=== Begin Enclosure ===
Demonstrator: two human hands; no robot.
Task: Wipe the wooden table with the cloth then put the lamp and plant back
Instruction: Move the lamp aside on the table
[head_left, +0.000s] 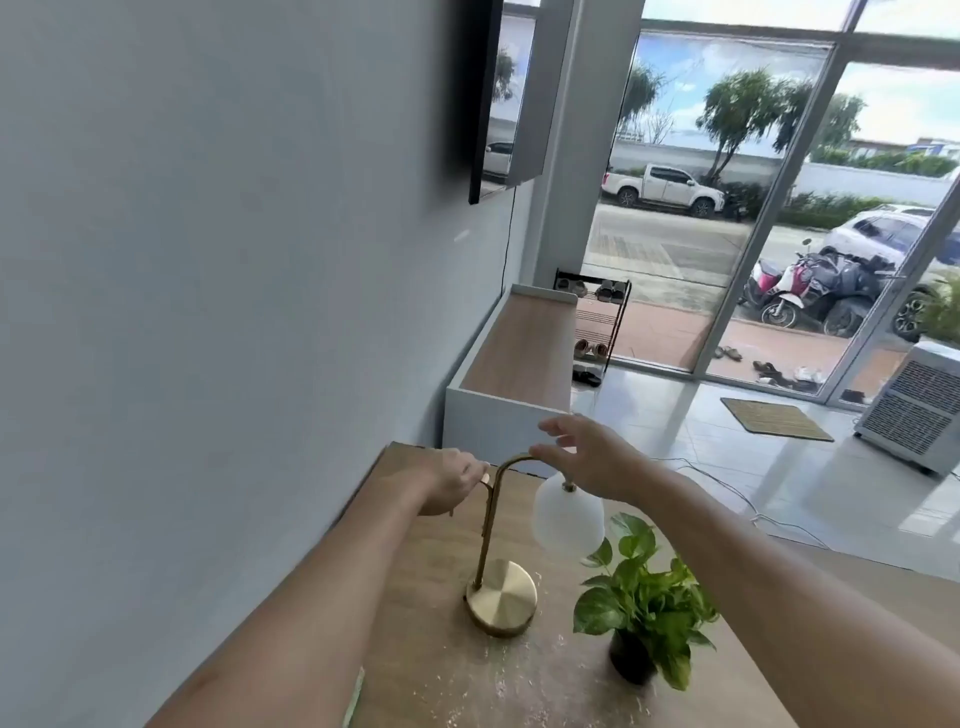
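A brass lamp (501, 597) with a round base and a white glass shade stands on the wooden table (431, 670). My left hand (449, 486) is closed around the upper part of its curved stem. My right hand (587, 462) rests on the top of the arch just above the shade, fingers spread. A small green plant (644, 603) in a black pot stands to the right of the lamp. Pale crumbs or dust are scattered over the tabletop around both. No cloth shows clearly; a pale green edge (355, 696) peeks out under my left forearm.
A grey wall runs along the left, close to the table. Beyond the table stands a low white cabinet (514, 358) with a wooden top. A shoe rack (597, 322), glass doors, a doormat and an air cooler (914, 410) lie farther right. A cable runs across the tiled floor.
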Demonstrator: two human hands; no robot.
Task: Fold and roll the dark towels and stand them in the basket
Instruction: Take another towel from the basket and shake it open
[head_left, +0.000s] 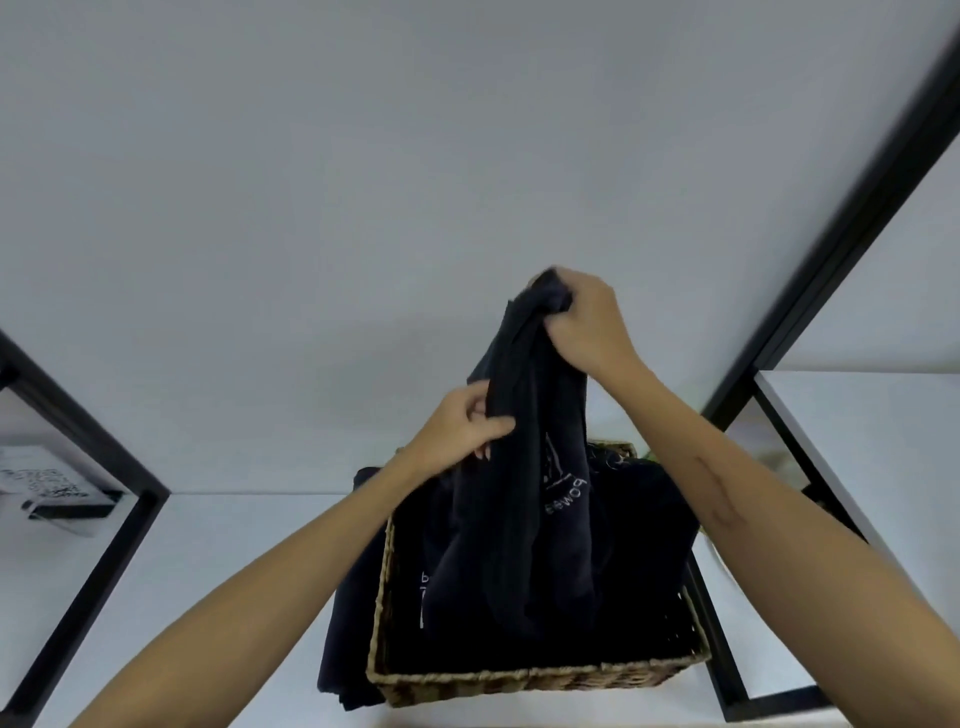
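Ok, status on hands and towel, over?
Right hand grips towel top, left hand pinches its edge. Towel hangs unrolled over basket. Nothing blocking.

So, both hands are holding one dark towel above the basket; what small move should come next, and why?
Probably lift the towel clear of the basket and let it open. The right hand grips its bunched top, the left hand pinches an edge, and its lower end hangs crumpled inside, unfolded.

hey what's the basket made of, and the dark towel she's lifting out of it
The basket looks like woven natural fibre, perhaps seagrass or wicker: tan, braided strands show along its rim, matte. The dark towel, gripped by the left hand and right hand, looks like soft matte cloth, likely cotton: it drapes in limp folds.
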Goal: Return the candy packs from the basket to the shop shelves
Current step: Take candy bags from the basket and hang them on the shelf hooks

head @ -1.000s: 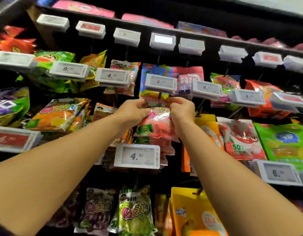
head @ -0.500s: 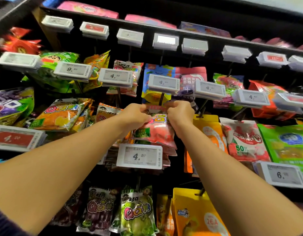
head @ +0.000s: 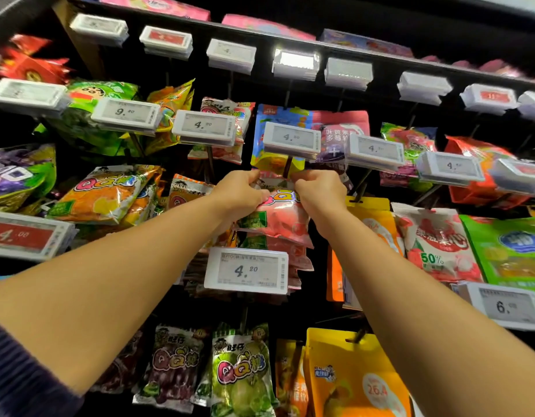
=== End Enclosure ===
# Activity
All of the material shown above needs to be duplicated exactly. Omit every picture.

# Your solution
Demonstrator: two human hands; no robot.
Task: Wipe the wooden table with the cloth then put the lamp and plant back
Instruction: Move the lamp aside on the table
[head_left, +0.000s] 
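A brass lamp (501, 597) with a round base and a white glass shade stands on the wooden table (431, 670). My left hand (449, 486) is closed around the upper part of its curved stem. My right hand (587, 462) rests on the top of the arch just above the shade, fingers spread. A small green plant (644, 603) in a black pot stands to the right of the lamp. Pale crumbs or dust are scattered over the tabletop around both. No cloth shows clearly; a pale green edge (355, 696) peeks out under my left forearm.
A grey wall runs along the left, close to the table. Beyond the table stands a low white cabinet (514, 358) with a wooden top. A shoe rack (597, 322), glass doors, a doormat and an air cooler (914, 410) lie farther right. A cable runs across the tiled floor.
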Demonstrator: two human hands; no robot.
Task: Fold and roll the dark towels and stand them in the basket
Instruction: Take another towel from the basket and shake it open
[head_left, +0.000s] 
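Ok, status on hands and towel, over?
Right hand grips towel top, left hand pinches its edge. Towel hangs unrolled over basket. Nothing blocking.

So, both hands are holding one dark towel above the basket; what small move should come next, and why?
Probably lift the towel clear of the basket and let it open. The right hand grips its bunched top, the left hand pinches an edge, and its lower end hangs crumpled inside, unfolded.

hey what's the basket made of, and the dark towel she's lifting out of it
The basket looks like woven natural fibre, perhaps seagrass or wicker: tan, braided strands show along its rim, matte. The dark towel, gripped by the left hand and right hand, looks like soft matte cloth, likely cotton: it drapes in limp folds.
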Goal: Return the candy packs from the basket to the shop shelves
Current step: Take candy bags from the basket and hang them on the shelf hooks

head @ -1.000s: 
head @ -0.500s: 
head @ +0.000s: 

The output requires no further additions.